Masque is a major and important piece of Guyanese and Caribbean theatre. It was the Best Play (Open Short) in the National Drama Festival 2016, also winning several other awards. Its most remarkable features are that it is a post-colonial play and a work of post-modernism. It draws on myth, folklore, and pre-colonial history, flashing back to a world among Amerindians at the time of the first incursions of Europeans into the Guyanese interior, the conflicts of colonialism, genocide, cultural dynamics, history and liberation. Equally, it speaks to conflicts of the environment among persons for whom the environment, the rainforest and its animism are vital parts of their cosmic existence.

This is a play that draws from the Senecan Revenge Tragedy in that its main plot is the way a bitter quest for vengeance by the spirit of an Amerindian woman murdered by invading Europeans actually brings about the destruction of her people. Yet she is a voice for the environment as the play associates her with animism in the form of a caiman in the river out of which she emerges as a vengeful spirit. It interweaves an inter-racial love story with a local one and with feminism in a look at the highly volatile patriarchy of the nation, as with the pronounced aggression displayed by both slave-owning white women and women of the ancient Amerindian nation.
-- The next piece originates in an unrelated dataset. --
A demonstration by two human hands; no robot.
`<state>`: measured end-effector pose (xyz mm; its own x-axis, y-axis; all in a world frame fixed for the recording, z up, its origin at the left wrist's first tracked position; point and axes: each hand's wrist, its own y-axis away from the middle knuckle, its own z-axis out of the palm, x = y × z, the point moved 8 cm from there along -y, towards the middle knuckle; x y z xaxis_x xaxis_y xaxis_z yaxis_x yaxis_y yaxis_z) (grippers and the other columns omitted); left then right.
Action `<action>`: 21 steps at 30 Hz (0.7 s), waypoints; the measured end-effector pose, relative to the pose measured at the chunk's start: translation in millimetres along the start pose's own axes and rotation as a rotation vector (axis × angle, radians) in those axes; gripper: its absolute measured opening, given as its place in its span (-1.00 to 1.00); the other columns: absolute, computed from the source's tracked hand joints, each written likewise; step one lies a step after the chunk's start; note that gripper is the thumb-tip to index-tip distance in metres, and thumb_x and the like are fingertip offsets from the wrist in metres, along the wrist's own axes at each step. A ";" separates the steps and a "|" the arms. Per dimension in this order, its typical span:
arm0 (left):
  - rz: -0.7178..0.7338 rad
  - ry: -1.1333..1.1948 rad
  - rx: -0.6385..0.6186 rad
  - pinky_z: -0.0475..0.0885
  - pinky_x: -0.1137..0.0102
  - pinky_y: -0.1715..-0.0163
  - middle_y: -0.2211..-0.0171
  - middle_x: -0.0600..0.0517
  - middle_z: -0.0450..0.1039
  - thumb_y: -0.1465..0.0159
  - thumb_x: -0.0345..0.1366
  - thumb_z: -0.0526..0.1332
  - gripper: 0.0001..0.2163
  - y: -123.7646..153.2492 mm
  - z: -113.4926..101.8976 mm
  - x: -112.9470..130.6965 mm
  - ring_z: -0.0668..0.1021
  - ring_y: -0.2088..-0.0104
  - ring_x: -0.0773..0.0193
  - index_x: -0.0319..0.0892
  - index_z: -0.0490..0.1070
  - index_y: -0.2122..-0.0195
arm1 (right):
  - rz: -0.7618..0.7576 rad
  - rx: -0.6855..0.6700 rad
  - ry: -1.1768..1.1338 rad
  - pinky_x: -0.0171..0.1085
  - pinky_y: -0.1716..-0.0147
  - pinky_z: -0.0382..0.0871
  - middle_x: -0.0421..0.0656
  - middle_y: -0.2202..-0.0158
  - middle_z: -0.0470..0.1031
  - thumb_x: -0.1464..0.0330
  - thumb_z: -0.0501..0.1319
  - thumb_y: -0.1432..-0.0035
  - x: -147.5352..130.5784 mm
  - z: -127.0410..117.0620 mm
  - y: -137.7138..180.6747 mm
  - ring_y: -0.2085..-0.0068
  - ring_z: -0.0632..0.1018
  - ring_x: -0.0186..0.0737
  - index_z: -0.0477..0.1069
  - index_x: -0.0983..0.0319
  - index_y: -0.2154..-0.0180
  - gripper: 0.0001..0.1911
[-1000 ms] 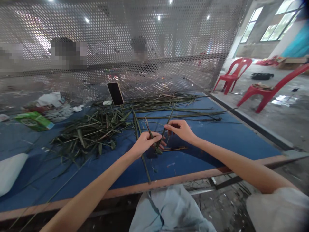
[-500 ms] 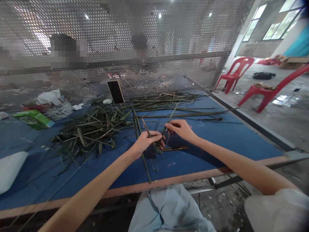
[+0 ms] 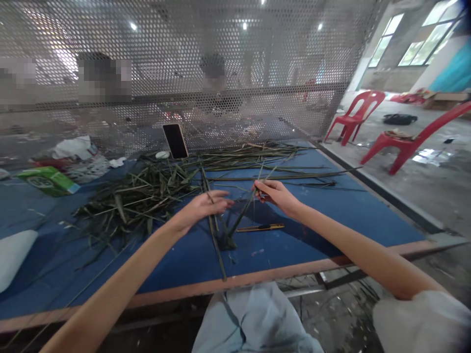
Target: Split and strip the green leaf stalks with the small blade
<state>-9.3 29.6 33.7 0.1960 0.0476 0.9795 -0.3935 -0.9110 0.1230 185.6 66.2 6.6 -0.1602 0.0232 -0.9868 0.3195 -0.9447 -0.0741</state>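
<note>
My right hand (image 3: 277, 196) pinches the upper end of a green leaf strip (image 3: 243, 214) between thumb and fingertips. From there the strip slants down to the left, ending in a darker folded clump (image 3: 230, 241) close to the tabletop. My left hand (image 3: 206, 206) is apart from it, fingers stretched out and slightly blurred, above a long stalk (image 3: 217, 245) that lies across the table towards its front edge. A thin yellow-and-black tool (image 3: 261, 228), like a craft knife, lies just right of the folded clump.
On the blue table (image 3: 312, 215), a heap of cut leaves (image 3: 136, 201) lies left and long strips (image 3: 253, 153) lie behind. A phone (image 3: 175, 141) leans near the perforated screen (image 3: 272, 59). A green box (image 3: 47, 181) stands left; red chairs (image 3: 358, 115) stand right. People sit beyond the screen.
My left hand has let go of the leaf piece and moved left, its fingers opening out. The folded clump has dropped lower, hanging from the strip in my right hand.
</note>
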 end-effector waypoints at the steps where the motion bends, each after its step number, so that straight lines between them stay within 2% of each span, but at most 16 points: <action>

Masque, because of its fierce post-modernism in theatrical form, is at the cutting edge of Caribbean theatre and will show the region an example of forms of drama now emerging in Guyana as exemplified by the work of the National Drama Company, an arm of the new National School of Theatre Arts and Drama (NSTAD). Dance and drumming and even the use of set are major features of the play’s performance text along with the vivid costuming and the extremely graphic violence and the imagery of slaughter. There is also an important interplay of the roots in the ancient past with the environmental and cultural threats of the present. The main character moves in dance as much as in acting and is a major agent in what is a vividly violent play.

These forms of post-modernist theatre are demonstrated in other performance pieces that were deliberately developed by the National Drama Company and at the drama school. Ol Higue is one example. It takes the classic Guyanese poem and uses it to demonstrate post-modernist theatre in which everything needed for the performance/production is provided by the performers who use their bodies as props, set, and characters while taking a single piece of textile material and constantly recycling it to form different things.

The material and costuming are also colour coded in keeping with Caribbean performance traditions. Similarly, there is the use of dance, rhythms and drums to carry the action. It draws on the story-telling tradition in the use of narrators who interchange as characters in the story.  Additionally, ‘ol Higue’ is Guyana folklore and is at the centre of what are the frontiers of Caribbean theatre created by the NDC.

These story-telling and folklore elements are central to The Baccoo. This was created as a class project in film at the NSTAD and converted into a performance piece for the stage. It tells the story of the malevolent folk spirit of Guyanese oral literature also with the use of the post-modernistic theatre. There is a narrator from the story-telling tradition, dance and drum rhythms. The encounter with the spirits is humorous while giving instruction about the supernatural beings.

Queh Queh is a short play and another excursion into Guyanese folk traditions also developed out of course work for the music class at the drama school.  It is the only known play to take its form from the Guyanese pre-nuptial ritual known as queh queh (kwe kwe). The play is driven by the music and the dance of the tradition, very entertaining with a very rich text of the singing of kwe kwe songs, but also with a tragic note and an undercurrent of the unknown spiritual quality in the kwe kwe.

The plot is deceptive as it seems to move along with the ritual and normal happenings in the tradition before a wedding until the audience is shocked by the twist at the end of the play. It therefore makes clever use of the folk element to create worthy drama. Another Guyanese custom is showcased during the performance and it is therefore a fitting exhibit for Carifesta.